== WHAT YOU SHOULD DO ==
Look at each line of the listing. Copy those that hold the string "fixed".

== RAW DATA ==
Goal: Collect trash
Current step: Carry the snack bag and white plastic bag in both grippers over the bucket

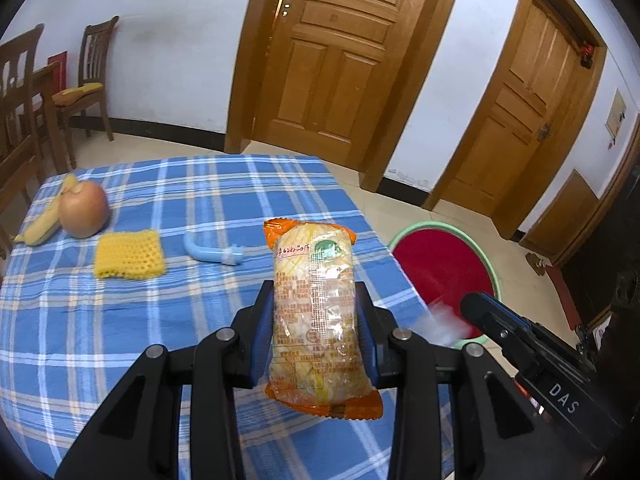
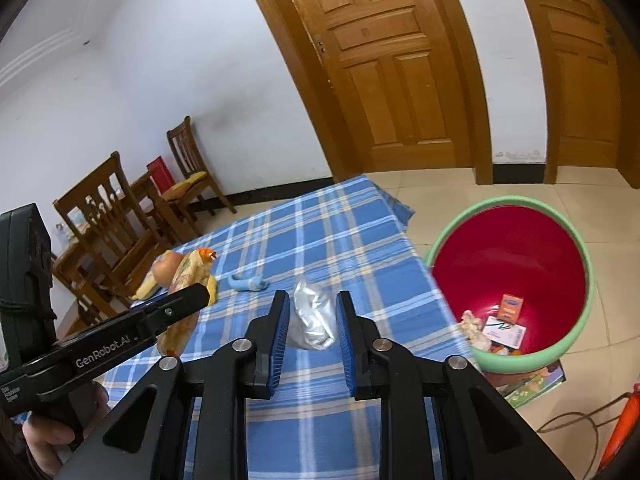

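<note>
Blue plaid cloth [image 1: 140, 320] covers the table. An orange-ended noodle packet [image 1: 316, 312] is clamped upright in the left gripper [image 1: 316, 332] above it. A crumpled silver wrapper [image 2: 312, 320] is pinched between the closed jaws of the right gripper [image 2: 312, 320]. Beside the table's edge, a red bin [image 2: 516, 240] with a green rim is seen on the floor, holding scraps. An apple [image 1: 84, 208], a yellow mesh pad [image 1: 130, 254] and a blue tube [image 1: 212, 252] are left on the cloth.

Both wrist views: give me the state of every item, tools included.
Left tool: shut on noodle pack, lifted.
Right tool: shut on silver bag.
Bin: open, some trash inside.
Apple, banana peel, yellow net, blue tube: lying on table.
</note>
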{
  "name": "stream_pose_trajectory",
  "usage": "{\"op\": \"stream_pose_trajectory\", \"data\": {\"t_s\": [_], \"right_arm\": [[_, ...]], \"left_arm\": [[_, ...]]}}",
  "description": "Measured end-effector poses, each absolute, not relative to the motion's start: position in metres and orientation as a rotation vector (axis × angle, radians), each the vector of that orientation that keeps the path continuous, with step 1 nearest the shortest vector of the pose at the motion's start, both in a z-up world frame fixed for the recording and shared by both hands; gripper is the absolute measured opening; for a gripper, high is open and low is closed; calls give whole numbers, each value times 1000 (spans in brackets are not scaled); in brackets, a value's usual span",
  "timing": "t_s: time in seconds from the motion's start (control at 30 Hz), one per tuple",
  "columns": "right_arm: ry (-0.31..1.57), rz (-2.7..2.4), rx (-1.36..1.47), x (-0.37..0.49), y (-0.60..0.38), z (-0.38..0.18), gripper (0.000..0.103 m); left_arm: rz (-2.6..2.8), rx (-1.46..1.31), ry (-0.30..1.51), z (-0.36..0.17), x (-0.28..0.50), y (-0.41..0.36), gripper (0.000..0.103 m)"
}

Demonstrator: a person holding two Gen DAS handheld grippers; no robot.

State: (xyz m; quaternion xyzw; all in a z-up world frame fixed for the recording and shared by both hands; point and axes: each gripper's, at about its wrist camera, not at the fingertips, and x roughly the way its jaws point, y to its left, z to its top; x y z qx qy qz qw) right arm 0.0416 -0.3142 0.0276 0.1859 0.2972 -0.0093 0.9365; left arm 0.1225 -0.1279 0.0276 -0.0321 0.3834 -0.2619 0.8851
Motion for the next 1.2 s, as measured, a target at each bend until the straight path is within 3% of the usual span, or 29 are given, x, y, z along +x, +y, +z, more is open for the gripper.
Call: {"op": "stream_pose_trajectory", "data": {"t_s": [0.53, 0.83, 0.97, 1.2], "right_arm": [[708, -72, 427, 26, -353, -13, 22], [790, -75, 362, 15, -357, -28, 40], [816, -67, 334, 12, -356, -34, 55], [864, -56, 251, 17, -346, -48, 59]], "left_arm": [[-545, -48, 842, 13, 114, -141, 38], [-502, -71, 870, 1, 107, -119, 38], [-484, -76, 883, -4, 105, -110, 38], [-484, -84, 887, -7, 97, -101, 38]]}}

== WRITTEN RESPONSE ==
  "description": "Measured end-effector poses, each absolute, not relative to the motion's start: position in metres and orientation as a rotation vector (axis × angle, radians), each the vector of that orientation that keeps the path continuous, with step 1 nearest the shortest vector of the pose at the motion's start, both in a z-up world frame fixed for the recording and shared by both hands; gripper is the absolute measured opening; for a gripper, high is open and low is closed; calls give whole numbers, each value times 1000 (spans in brackets are not scaled); in brackets, a value's usual span",
State: (xyz m; quaternion xyzw; all in a z-up world frame fixed for the recording and shared by both hands; point and axes: each gripper's, at about its wrist camera, not at the fingertips, and x roughly the way its jaws point, y to its left, z to its top; x y z qx qy qz qw) right arm 0.0416 -0.3142 0.0276 0.1859 0.2972 -0.0093 0.9365; left arm 0.1225 -0.1279 0.0276 -0.0321 0.3834 -0.2619 0.8851

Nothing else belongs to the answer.